I came out to the shed in the morning horrified to see the water level had dropped! But so had the temperature. So i did not touch the setup and i waited until the temperature in the shop rose to a similar level - and the water level rose up past the line as the temperature increased above the original temp.
This result, coupled with the lack of bubbles meant that i had a good left tank - NO LEAKS!
Note- in the videos below the “airspeed indicator” is actually a thermometer!
Right Tank - testing again using the manometer
I liked the results of the manometer a lot more than the balloon test method - it seemed so much more scientific. So i setup the right tank with the same system, pumped it up and left it over night. I was completely expecting it to be fine, as the balloon on this tank stayed inflated.

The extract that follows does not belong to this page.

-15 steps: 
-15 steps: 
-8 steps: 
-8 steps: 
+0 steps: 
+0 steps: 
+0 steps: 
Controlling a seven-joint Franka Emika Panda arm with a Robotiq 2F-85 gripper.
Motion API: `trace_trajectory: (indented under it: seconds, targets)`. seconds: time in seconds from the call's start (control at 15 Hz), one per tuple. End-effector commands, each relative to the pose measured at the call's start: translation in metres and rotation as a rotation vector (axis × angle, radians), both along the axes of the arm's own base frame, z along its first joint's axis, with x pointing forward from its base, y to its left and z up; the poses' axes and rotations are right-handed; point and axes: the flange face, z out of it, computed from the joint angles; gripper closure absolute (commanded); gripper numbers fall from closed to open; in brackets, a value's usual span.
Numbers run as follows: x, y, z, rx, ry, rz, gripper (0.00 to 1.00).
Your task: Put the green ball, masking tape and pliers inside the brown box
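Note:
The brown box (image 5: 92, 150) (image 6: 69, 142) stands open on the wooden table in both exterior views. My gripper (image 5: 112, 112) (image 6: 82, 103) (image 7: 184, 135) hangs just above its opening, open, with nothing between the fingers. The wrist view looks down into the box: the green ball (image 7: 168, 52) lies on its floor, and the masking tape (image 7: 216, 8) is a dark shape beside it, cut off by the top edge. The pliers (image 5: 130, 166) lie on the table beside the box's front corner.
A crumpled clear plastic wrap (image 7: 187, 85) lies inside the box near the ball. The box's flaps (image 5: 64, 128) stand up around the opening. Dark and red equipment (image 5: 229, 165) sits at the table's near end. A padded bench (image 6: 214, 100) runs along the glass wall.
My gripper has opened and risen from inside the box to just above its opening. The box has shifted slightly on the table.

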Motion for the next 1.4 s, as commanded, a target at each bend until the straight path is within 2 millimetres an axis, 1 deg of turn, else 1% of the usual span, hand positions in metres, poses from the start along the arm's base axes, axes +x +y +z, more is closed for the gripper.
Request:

The next morning i noticed that the water level had also dropped - by almost twice as much. Looking at the temperature changes compared to the left tank, i thought this might have been a little too much of a drop. So to test my theory, i pumped the tank back up to 14" and decided to observe what happened. To my horror the pressure was dropping quite a bit in the tank over a very short period of time. Note how the water level is dropping but the temp is staying constant - there was no real change in the pressure at my local airport - so I’ve got a problem.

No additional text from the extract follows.